Für jede Ware gilt: Lebe je länger, je lieber

Auch wenn das Vestiaire Collective unter den 3000 Marken, die auf der Seite angeboten werden viele versammelt, die konventionell produziert werden, ohne Rücksicht auf Umwelt- und Sozialstandards und auch solche, die wie Zara als Fast Fashion gelten, so ist ein Kauf bei Vestiaire nachhaltiger als ein Neukauf. Schließlich verlängert sich mit jedem Kauf eines bereits gebrauchten Guts seine Lebenszeit. Neu ist der Gedanke nicht, das räumt auch Fanny Moizant ein, schließlich funktioniert jeder Secondhand-Laden und jede Plattform für Wiederverkäufe so.

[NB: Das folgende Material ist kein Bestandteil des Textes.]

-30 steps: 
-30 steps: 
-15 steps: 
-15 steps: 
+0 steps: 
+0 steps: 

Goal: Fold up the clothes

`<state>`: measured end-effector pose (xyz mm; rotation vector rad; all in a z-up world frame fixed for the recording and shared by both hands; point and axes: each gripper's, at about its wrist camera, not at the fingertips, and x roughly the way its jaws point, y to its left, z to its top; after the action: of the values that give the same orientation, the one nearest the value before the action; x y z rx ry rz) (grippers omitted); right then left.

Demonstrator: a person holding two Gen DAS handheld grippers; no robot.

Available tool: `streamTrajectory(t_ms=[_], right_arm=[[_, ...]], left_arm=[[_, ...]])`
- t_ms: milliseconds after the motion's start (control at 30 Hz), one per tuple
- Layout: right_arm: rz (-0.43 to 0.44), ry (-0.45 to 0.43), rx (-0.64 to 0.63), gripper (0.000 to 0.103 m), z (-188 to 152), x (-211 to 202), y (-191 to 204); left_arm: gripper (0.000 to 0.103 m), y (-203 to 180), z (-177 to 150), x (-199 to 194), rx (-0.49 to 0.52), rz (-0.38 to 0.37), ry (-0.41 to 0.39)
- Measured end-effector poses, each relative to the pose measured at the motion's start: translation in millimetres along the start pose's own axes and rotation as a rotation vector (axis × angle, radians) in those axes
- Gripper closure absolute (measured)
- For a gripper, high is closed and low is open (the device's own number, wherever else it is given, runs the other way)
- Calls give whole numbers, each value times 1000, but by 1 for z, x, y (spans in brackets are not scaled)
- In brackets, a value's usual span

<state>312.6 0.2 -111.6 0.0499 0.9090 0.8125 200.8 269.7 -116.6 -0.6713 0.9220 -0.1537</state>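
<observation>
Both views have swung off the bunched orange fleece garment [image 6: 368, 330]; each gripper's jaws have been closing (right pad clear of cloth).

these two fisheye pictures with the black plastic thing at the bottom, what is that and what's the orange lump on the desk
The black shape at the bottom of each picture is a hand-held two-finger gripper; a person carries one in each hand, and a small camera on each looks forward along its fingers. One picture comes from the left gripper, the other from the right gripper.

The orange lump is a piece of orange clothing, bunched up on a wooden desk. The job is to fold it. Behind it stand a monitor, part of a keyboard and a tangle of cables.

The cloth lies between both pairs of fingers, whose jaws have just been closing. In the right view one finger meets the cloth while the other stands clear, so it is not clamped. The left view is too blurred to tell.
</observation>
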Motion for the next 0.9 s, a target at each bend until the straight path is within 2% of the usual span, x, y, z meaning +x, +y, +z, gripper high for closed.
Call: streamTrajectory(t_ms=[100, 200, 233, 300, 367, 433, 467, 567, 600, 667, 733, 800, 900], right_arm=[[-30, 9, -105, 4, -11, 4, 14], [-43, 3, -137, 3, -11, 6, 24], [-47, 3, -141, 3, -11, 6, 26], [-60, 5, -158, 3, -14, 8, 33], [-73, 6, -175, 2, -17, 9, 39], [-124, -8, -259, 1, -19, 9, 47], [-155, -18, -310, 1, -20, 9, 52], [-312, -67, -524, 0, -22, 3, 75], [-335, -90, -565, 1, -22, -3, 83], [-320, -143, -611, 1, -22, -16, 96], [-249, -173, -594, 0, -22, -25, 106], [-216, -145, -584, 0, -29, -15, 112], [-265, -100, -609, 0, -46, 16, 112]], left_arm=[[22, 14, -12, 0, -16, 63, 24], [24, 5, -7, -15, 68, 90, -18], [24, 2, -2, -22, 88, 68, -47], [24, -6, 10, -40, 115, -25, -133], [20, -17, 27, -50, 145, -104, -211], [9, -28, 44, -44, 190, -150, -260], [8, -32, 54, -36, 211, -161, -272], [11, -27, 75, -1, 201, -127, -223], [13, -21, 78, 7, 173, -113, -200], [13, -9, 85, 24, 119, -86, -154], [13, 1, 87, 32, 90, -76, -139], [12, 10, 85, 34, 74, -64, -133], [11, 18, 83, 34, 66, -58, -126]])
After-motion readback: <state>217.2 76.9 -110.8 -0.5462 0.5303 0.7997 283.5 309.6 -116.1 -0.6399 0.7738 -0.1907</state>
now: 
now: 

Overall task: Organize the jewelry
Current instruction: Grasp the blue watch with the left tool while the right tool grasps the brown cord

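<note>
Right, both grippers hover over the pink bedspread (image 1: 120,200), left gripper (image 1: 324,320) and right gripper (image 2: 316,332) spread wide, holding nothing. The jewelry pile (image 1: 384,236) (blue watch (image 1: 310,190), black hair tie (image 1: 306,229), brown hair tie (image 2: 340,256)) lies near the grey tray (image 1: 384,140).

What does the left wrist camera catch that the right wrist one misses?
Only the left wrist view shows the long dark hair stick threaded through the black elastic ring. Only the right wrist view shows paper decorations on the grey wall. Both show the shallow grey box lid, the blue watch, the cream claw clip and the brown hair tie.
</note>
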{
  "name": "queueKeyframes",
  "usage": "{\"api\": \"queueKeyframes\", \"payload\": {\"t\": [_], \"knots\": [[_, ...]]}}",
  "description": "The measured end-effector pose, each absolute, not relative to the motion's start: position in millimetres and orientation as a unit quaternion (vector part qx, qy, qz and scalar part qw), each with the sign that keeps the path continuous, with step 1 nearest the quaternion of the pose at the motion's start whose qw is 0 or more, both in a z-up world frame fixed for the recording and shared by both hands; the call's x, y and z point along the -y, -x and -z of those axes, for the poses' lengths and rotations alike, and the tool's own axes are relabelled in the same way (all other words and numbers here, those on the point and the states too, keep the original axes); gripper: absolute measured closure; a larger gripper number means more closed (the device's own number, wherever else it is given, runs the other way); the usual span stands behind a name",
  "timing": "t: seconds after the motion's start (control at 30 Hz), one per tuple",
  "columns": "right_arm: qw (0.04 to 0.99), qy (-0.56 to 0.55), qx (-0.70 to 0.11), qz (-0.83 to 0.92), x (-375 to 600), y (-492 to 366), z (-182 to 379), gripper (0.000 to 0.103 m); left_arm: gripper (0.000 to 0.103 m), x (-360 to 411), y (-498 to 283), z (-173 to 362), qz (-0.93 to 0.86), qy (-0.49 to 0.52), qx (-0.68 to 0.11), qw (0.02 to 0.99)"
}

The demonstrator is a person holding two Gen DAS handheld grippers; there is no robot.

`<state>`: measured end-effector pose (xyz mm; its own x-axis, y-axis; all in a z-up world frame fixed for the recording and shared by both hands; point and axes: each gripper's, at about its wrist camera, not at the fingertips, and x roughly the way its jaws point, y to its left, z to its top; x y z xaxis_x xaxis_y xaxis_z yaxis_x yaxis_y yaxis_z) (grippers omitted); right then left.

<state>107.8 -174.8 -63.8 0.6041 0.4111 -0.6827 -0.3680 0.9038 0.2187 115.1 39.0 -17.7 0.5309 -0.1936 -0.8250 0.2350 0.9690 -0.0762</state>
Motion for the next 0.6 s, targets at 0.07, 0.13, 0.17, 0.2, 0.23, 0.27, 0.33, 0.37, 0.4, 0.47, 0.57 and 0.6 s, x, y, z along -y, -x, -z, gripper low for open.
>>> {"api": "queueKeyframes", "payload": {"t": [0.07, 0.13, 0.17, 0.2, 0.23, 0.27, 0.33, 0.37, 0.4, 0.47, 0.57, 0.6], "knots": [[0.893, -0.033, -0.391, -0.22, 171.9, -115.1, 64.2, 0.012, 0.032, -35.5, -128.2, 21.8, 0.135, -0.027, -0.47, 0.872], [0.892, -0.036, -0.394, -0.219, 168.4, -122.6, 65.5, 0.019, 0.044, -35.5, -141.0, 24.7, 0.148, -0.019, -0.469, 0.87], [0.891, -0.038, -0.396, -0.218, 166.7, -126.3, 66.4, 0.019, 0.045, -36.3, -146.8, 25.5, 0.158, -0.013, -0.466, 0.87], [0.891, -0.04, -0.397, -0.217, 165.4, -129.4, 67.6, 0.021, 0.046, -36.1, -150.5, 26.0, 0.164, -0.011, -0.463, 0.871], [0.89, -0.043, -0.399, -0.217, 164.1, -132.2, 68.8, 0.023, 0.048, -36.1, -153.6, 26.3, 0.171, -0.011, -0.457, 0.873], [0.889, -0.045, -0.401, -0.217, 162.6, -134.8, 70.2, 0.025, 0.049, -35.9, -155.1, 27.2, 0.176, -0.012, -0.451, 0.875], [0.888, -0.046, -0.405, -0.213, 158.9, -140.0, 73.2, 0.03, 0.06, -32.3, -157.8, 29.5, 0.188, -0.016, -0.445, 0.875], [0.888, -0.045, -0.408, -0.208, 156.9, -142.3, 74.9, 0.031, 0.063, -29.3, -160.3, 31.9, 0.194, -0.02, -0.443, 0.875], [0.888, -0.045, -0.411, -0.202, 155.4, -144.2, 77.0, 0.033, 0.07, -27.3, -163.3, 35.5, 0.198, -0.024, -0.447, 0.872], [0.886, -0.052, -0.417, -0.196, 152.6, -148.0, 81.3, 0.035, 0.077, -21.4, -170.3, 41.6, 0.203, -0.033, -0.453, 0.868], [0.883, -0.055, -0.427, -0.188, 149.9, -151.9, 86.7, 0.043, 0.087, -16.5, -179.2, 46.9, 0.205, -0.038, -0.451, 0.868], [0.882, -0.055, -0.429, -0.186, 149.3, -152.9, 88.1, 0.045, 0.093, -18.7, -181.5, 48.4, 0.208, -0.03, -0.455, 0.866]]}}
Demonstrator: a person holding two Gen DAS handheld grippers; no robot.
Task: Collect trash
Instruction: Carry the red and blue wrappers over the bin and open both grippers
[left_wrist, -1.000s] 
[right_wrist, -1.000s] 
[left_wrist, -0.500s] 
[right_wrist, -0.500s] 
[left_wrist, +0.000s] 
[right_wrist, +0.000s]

Eine Community von Expertinnen

Doch es scheint, als pflegten die 3,8 Millionen Mitglieder aus 47 Ländern, die das Vestiaire Collective aktuell zählt, ein besonderes Verhältnis zum Original. Viele von ihnen sind vom Wert des Originals so überzeugt, das ihr Wissen darüber, wie sich ein Original vom Fake unterscheidet, fast so groß ist wie das der Damen in der Authentizitäts-Prüfung. Und es treffen ganz unterschiedliche Menschen auf einander. Über den Verlauf und die Qualität der Steppnähte auf einem Chanel-Schuh fachsimpeln sowohl gestandene Damen über 60, die ihr Leben damit verbringen Luxusgüter zu sammeln, wie auch 16-jährige Schülerinnen, die eben erst damit anfangen, ihren ganz persönlichen Stil zu kultivieren.

Zeig mir Deinen Schrank und ich kaufe ihn leer

Originalität hat nach der Idee des Vestiare Collectives nicht nur mit exzellenter Qualität zu tun, sondern auch mit Glaubwürdigkeit. Idealerweise sind nicht nur die Produkte echt, die auf Vestiaire den Besitzer wechseln, sondern auch die Mitglieder selbst. Statt vorformatierter Katalogware shoppt man auf Vestiaire bei echten Menschen, mit echtem Stil und das auf intime Art und Weise: Man schaut direkt in ihren Kleiderschrank. „Das ist so als wenn man auf der Straße ein gut angezogenes Mädchen sieht und denkt ‚Ah, ich mag ihren Stil, dieses Kleid möchte ich auch haben’“, sagt Fanny Moizant. Um diesen Eindruck zu ermöglichen, erstellen die Mitglieder eigene Profile, die sie in ihrer typischen Kleidung zeigen und veröffentlichen selbstgeschossene Bilder der Produkte, die sie verkaufen. Außerdem vervollständigen sie ihr persönliches Profil durch Wunschlisten und Lieblingsprodukte und scharen nicht selten eine Micro-Community um sich, die ihre Stilvorlieben teilt.

Wer einmal ein Original besitzt, will keine Fakes mehr

Zu den Produkten der konventionellen Modeindustrie bietet das Vestiaire Collective eine Alternative in zweierlei Hinsicht: Es steigert die Langlebigkeit teurer Luxusgüter, die bei ihren neuen Besitzern ein zweites Leben beginnen. Das ist nachhaltig und schont Ressourcen. Und in den Geschmack von Produkten mit ausgezeichneter handwerklicher Qualität kommen durch den günstigeren Preis, den das Vestiaire Collective bietet, auch Käufer, die sich bislang mit schnöden Kopien begnügen mussten. Das steigert das Bewusstsein für gute Qualität und stärkt den Wert des Originals und seiner Schöpfer.